# Records shown
_ _ _ _

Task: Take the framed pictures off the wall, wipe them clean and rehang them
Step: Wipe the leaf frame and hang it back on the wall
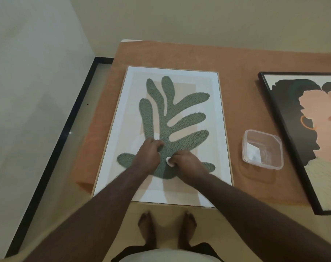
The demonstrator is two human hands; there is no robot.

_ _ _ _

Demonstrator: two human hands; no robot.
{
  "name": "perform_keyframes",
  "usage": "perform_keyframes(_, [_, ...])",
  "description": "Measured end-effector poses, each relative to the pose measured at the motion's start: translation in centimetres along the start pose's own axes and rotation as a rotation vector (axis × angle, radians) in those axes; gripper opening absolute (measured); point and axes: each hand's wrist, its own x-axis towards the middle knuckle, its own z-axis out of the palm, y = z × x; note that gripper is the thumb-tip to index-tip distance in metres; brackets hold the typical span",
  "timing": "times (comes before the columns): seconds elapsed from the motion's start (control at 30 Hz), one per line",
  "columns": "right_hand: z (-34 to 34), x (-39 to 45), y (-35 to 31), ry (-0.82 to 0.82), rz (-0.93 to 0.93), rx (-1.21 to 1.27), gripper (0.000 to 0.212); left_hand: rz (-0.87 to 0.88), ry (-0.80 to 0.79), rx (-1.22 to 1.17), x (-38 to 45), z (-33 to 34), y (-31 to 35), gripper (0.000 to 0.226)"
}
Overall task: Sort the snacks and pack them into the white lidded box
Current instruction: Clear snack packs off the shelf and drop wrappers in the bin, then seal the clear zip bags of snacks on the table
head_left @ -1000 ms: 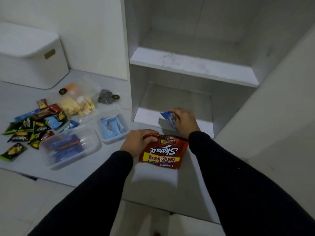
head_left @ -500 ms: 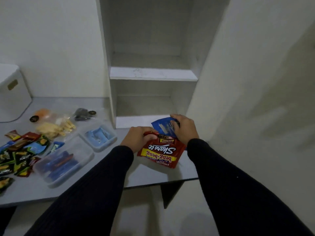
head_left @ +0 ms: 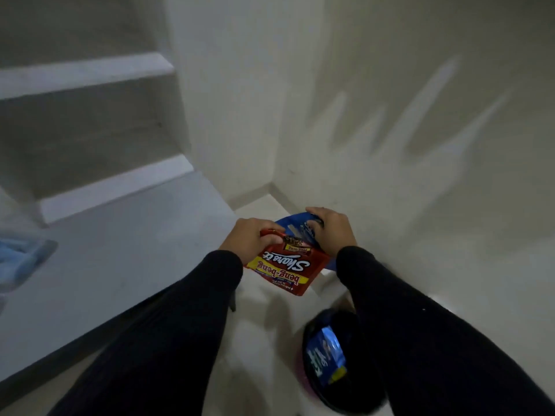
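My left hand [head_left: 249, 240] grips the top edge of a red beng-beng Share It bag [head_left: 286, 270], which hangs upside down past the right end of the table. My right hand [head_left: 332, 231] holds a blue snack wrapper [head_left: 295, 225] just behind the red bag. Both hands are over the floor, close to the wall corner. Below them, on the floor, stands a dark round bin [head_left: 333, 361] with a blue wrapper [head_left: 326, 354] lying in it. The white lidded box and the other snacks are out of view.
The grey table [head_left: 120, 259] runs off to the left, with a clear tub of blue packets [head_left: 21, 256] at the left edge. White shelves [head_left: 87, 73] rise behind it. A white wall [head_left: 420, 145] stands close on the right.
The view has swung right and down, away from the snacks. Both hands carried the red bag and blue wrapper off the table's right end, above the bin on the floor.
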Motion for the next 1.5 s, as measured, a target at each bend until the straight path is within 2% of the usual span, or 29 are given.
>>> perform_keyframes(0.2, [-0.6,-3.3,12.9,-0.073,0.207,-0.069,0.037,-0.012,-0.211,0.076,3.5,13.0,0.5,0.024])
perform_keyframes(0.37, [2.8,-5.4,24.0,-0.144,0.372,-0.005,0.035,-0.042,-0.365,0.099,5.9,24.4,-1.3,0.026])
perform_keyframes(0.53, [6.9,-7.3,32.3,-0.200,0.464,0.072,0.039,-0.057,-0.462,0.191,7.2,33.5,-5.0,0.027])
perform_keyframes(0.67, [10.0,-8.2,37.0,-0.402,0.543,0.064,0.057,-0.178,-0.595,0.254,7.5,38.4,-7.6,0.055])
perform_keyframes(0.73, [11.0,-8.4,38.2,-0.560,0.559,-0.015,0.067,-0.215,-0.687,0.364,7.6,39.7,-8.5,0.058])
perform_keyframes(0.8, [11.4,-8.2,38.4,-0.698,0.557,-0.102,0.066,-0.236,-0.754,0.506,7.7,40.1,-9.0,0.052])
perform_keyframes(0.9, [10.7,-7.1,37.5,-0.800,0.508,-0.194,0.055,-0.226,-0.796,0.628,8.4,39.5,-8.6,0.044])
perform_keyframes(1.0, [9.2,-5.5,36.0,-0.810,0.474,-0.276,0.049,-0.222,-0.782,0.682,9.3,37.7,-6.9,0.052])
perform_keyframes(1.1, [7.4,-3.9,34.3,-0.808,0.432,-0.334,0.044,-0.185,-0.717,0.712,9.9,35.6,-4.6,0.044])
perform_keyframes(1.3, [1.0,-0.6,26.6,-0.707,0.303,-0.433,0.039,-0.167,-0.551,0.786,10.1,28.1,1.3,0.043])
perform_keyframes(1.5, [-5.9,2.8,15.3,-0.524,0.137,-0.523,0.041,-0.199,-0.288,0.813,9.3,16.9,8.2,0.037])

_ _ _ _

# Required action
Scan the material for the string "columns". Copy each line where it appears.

# Final answer
  "timing": "times (comes before the columns): seconds elapsed from the motion's start (control at 30 Hz), one per line",
  "columns": "right_hand: z (-34 to 34), x (-39 to 45), y (-35 to 31), ry (-0.82 to 0.82), rz (-0.93 to 0.93), rx (-1.21 to 1.27), gripper (0.000 to 0.212); left_hand: rz (-0.87 to 0.88), ry (-0.80 to 0.79), rx (-1.22 to 1.17), x (-38 to 45), z (-33 to 34), y (-31 to 35), gripper (0.000 to 0.226)"

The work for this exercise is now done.